CILACAP — Penanganan penahanan satu unit mobil Toyota Innova Reborn warna hitam dengan nomor polisi G 1702 PC oleh Unit V Satreskrim Polres Cilacap kini menjadi sorotan tajam publik dan kalangan pelaku usaha rental kendaraan.
Pasalnya, hingga kini pemilik sah kendaraan bersama tim kuasa hukum mengaku belum mendapatkan kepastian hukum maupun penjelasan rinci terkait perkara yang dijadikan dasar penahanan kendaraan tersebut.
Situasi semakin memicu tanda tanya setelah kuasa hukum mencoba meminta kejelasan langsung kepada AKP Karsito selaku Kanit Unit V Satreskrim Polres Cilacap melalui pesan WhatsApp pada Minggu, 24 Mei 2026 sekitar pukul 19.45 WIB.

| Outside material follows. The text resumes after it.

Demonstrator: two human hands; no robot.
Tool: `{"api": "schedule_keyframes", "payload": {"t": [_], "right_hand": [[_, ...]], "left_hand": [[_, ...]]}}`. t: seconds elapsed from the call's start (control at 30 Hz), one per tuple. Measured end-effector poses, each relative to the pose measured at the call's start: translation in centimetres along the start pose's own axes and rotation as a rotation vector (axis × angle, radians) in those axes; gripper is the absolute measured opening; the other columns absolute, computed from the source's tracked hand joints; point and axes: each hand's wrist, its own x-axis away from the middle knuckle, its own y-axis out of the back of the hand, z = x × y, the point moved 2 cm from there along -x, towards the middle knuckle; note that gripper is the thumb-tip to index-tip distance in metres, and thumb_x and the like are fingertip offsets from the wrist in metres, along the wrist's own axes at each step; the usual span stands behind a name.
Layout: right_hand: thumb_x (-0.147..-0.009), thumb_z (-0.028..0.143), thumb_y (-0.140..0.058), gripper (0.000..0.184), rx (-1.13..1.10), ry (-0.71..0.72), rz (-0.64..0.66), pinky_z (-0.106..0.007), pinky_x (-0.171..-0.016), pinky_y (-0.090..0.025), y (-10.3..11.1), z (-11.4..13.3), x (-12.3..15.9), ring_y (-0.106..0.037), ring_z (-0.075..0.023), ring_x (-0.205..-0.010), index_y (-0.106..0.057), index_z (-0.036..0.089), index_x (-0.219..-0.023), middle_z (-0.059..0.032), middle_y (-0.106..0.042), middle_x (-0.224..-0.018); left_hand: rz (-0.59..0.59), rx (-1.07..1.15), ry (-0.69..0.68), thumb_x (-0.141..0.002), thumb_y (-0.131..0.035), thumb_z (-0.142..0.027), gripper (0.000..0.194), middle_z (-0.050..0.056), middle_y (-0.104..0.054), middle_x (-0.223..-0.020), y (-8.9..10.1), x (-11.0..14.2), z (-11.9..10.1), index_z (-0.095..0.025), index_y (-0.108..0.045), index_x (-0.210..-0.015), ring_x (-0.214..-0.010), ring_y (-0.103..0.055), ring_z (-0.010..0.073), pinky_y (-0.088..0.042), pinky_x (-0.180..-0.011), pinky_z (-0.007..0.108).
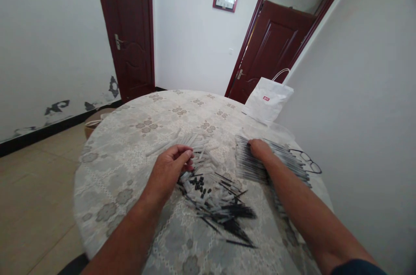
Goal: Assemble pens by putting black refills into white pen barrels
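Note:
My left hand is above a loose heap of pale, clear pen tubes, thumb and fingers pressed together. What they hold, if anything, is too small to make out. To the right, my right hand rests at the far edge of a row of slim pens laid side by side. Its fingers are curled, and whatever is in them is hidden. Between my arms lie small black plugs, short translucent pieces and a scattered pile of thin black refills.
A patterned cloth covers the round table. Eyeglasses lie near the right edge, beyond the pens. At the back right stands a white paper bag by the wall. A brown container is at floor level to the left.

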Motion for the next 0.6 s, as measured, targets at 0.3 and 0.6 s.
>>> {"api": "schedule_keyframes", "payload": {"t": [0.3,0.6], "right_hand": [[-0.096,0.017,-0.042,0.034,0.029,-0.027,-0.019,-0.033,-0.088,-0.050,0.0,0.5,0.3,-0.068,-0.0266,-0.104,-0.071,0.011,-0.111,-0.0201,-0.071,-0.112],[-0.101,0.023,-0.038,0.038,-0.068,0.202,-0.153,-0.031,-0.099,-0.042,2.8,7.2,-0.9,-0.060,-0.0232,-0.115,-0.063,0.017,-0.129,-0.0154,-0.066,-0.123]], "left_hand": [[-0.023,0.132,0.016,-0.076,-0.075,-0.041,0.033,0.005,-0.067,-0.083,1.0,0.0,-0.4,-0.014,-0.069,-0.094,-0.065,-0.061,0.0141,-0.055,-0.062,0.029],[-0.016,0.174,0.025,-0.075,-0.076,-0.042,0.032,0.004,-0.067,-0.084,1.0,-0.2,0.1,-0.016,-0.070,-0.092,-0.065,-0.059,0.0128,-0.055,-0.062,0.029]]}}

Dalam komunikasi tersebut, AKP Karsito disebut hanya menyampaikan bahwa pihaknya akan mengirimkan undangan kepada kuasa hukum. Namun, menurut kuasa hukum, tidak dijelaskan secara rinci perkara apa yang sebenarnya menjadi dasar penahanan kendaraan tersebut.
“Jawaban tersebut justru membuat kami semakin bingung terhadap posisi hukum klien kami. Sampai sekarang tidak ada penjelasan jelas terkait perkara maupun dasar administrasi penahanan kendaraan,” ungkap tim kuasa hukum.

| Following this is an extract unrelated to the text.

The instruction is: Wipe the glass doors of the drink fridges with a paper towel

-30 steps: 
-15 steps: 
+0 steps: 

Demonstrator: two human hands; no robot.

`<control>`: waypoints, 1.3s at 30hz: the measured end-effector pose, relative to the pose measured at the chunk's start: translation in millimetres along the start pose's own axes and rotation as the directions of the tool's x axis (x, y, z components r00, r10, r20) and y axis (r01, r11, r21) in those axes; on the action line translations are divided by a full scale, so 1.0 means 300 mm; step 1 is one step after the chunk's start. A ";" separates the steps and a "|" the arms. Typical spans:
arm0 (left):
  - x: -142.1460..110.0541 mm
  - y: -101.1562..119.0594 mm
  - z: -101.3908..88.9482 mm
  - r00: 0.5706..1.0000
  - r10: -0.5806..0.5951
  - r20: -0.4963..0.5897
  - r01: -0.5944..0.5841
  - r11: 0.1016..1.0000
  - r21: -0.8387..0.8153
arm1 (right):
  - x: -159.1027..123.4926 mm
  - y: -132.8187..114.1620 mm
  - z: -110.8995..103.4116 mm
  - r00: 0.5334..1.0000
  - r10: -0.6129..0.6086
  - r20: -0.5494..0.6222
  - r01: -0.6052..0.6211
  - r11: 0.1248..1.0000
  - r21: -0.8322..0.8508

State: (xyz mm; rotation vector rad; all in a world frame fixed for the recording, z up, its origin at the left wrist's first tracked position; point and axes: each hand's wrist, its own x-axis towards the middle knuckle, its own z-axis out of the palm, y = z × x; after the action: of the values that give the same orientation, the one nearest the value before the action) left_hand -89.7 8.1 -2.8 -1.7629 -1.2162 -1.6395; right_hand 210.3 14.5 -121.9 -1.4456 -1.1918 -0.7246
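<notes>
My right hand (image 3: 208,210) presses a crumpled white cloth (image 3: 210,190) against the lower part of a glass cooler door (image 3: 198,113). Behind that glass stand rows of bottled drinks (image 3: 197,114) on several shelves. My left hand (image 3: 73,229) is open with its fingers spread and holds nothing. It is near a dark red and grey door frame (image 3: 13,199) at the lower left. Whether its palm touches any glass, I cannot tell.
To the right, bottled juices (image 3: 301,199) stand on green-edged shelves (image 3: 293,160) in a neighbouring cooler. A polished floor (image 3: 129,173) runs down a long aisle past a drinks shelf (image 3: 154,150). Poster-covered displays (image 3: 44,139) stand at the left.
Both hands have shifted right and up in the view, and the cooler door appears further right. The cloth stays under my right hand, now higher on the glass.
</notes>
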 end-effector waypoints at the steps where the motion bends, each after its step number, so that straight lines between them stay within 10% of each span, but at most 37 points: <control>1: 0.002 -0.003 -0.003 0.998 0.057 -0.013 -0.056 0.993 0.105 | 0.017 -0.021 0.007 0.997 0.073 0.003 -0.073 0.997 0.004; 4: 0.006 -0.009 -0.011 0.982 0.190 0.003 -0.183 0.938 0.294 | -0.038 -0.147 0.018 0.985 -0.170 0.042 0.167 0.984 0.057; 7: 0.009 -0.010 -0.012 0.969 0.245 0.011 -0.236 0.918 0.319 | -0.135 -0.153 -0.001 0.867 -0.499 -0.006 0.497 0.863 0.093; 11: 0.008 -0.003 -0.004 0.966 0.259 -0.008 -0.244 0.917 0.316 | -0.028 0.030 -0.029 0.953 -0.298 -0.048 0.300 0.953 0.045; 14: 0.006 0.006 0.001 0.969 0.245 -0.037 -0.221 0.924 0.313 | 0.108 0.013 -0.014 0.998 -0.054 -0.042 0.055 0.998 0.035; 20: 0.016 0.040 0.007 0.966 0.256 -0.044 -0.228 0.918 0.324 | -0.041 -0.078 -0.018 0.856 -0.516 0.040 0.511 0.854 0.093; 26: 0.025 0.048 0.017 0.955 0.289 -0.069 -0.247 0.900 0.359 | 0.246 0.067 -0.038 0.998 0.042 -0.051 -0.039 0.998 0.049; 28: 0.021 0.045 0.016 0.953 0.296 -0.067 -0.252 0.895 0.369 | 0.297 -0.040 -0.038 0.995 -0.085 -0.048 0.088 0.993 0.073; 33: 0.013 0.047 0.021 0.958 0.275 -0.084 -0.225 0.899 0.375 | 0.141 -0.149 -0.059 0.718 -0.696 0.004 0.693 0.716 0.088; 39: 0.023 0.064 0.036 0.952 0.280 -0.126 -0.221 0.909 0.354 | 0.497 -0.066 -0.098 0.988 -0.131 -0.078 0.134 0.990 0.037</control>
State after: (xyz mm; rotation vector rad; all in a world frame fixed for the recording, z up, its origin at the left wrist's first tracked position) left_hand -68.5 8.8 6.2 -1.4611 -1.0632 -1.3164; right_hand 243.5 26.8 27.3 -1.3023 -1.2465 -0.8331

Kuasa hukum menegaskan bahwa kliennya merupakan pemilik sah kendaraan dan tidak mengetahui adanya dugaan tindak pidana yang dikaitkan dengan pihak penyewa kendaraan.

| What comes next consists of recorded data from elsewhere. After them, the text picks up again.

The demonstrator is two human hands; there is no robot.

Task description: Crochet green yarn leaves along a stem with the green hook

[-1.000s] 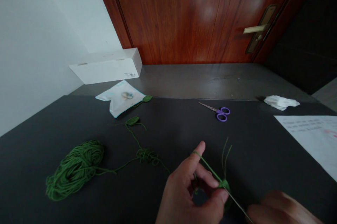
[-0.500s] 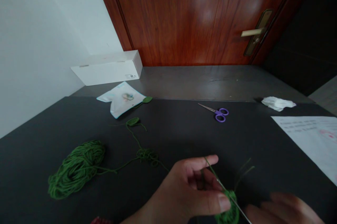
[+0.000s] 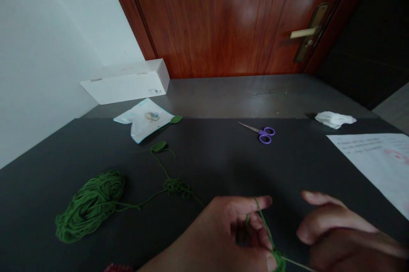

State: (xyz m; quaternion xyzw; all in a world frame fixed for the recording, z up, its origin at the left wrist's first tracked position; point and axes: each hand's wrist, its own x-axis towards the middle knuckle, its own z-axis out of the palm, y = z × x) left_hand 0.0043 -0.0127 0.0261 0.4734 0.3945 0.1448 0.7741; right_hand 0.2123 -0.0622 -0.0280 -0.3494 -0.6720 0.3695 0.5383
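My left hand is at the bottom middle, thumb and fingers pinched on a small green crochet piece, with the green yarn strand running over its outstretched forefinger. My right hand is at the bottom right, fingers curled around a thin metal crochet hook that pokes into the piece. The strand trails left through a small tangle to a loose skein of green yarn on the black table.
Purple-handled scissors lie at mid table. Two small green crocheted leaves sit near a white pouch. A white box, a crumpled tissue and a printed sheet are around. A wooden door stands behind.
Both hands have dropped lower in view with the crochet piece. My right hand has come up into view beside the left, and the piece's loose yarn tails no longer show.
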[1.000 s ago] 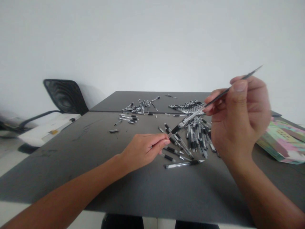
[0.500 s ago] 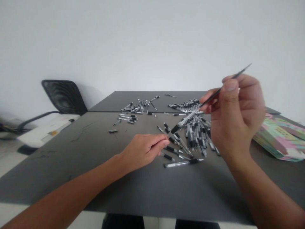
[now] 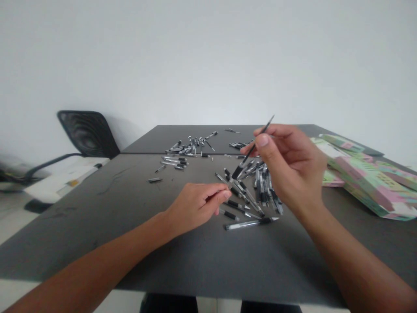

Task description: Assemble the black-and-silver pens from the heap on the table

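Observation:
My left hand [image 3: 198, 204] is closed in a pinch above the near part of the table, on the end of a clear pen barrel with a black grip [image 3: 237, 172]. Its other fingers curl out of sight beneath. Just up and to the right, my right hand [image 3: 291, 167] pinches a thin dark pen refill [image 3: 268, 124] between thumb and fingers. The refill's pointed tip sticks up past the thumb, and its lower end lines up with the barrel at the grip; how deep it sits inside I cannot tell. Several loose pens [image 3: 265, 187] lie behind and below.
Farther back on the dark table [image 3: 195, 261] are a heap of pens and small parts [image 3: 193, 145] and a row of pens [image 3: 237, 144], partly hidden by my right hand. Colourful cardboard boxes [image 3: 374, 187] lie at the right. A black mesh chair [image 3: 87, 132] stands at the left.
My right hand has moved left and down toward my left hand with the refill, and the clear length between them has shortened. The left hand has stayed in place.

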`<act>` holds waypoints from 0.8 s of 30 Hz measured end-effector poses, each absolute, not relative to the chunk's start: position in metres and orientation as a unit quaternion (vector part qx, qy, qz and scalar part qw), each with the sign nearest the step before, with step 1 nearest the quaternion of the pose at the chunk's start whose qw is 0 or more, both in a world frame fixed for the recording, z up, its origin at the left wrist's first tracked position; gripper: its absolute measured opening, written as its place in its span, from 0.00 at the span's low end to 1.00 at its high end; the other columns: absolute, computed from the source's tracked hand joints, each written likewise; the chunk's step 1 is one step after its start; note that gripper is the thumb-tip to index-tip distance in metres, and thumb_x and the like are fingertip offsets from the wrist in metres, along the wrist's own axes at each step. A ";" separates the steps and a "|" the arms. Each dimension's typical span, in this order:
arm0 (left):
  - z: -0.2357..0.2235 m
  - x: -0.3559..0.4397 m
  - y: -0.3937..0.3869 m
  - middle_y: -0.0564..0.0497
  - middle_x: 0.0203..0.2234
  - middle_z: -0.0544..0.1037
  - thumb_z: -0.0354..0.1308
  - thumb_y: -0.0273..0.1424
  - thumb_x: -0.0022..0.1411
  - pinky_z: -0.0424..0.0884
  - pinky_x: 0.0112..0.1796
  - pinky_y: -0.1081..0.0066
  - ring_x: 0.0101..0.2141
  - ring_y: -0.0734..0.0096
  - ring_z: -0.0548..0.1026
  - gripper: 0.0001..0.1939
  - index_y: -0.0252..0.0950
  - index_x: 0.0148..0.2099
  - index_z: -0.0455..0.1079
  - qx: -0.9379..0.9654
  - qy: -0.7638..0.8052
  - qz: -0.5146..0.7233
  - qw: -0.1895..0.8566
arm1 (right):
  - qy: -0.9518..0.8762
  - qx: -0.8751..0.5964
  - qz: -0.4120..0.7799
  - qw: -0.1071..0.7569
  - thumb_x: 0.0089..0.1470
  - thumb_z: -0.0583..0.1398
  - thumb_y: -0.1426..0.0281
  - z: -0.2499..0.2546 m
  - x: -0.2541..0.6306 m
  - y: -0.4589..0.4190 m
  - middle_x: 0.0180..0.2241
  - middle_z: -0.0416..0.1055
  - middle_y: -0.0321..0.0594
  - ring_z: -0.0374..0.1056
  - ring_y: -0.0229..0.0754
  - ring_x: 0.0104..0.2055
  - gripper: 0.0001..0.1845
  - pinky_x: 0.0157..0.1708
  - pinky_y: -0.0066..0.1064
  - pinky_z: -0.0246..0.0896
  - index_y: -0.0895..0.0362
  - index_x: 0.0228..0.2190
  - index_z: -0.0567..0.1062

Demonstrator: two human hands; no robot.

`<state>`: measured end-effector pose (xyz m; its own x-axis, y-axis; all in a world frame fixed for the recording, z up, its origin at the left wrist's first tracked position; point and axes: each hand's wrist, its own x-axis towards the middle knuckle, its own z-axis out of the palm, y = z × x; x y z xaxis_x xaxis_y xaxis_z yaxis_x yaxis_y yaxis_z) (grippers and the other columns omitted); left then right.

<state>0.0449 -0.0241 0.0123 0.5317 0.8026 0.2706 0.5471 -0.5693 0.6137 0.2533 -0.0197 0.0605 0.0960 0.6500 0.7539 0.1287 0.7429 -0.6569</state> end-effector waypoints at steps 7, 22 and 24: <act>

Lebih lanjut, pihak kuasa hukum juga menyoroti tidak diberikannya tanda terima, berita acara penyitaan, maupun administrasi resmi lainnya terkait penguasaan kendaraan oleh penyidik.
Kondisi tersebut dinilai berpotensi melanggar prinsip profesionalitas, transparansi, serta kepastian hukum sebagaimana diatur dalam Peraturan Kepolisian Negara Republik Indonesia Nomor 7 Tahun 2022 tentang Kode Etik Profesi Polri dan Perkap Nomor 8 Tahun 2009 tentang Implementasi HAM dalam pelaksanaan tugas kepolisian.
Akibat ketidakjelasan tersebut, tim kuasa hukum akhirnya mengadukan persoalan ini ke Divisi Propam Polri guna meminta pemeriksaan terkait dugaan adanya kesalahan prosedur dalam penanganan barang bukti oleh penyidik Unit V Satreskrim Polres Cilacap.
Kasus ini juga memunculkan kekhawatiran di kalangan pengusaha rental mobil. Mereka menilai apabila praktik penahanan kendaraan dilakukan tanpa kejelasan administrasi dan kepastian hukum, maka hal itu dapat berdampak buruk terhadap dunia usaha rental yang menggantungkan operasional pada kendaraan milik mereka.
“Kami mendukung kepolisian memberantas kejahatan, tapi jangan sampai masyarakat kecil dan pelaku usaha menjadi korban ketidakjelasan prosedur,” ujar Deni, pengusaha rental asal Sambong, Batang.
Publik kini menunggu langkah tegas Propam Polri dan penjelasan resmi dari Polres Cilacap guna memastikan apakah proses penahanan kendaraan tersebut telah sesuai prosedur hukum yang berlaku atau justru terdapat dugaan maladministrasi dalam penanganannya.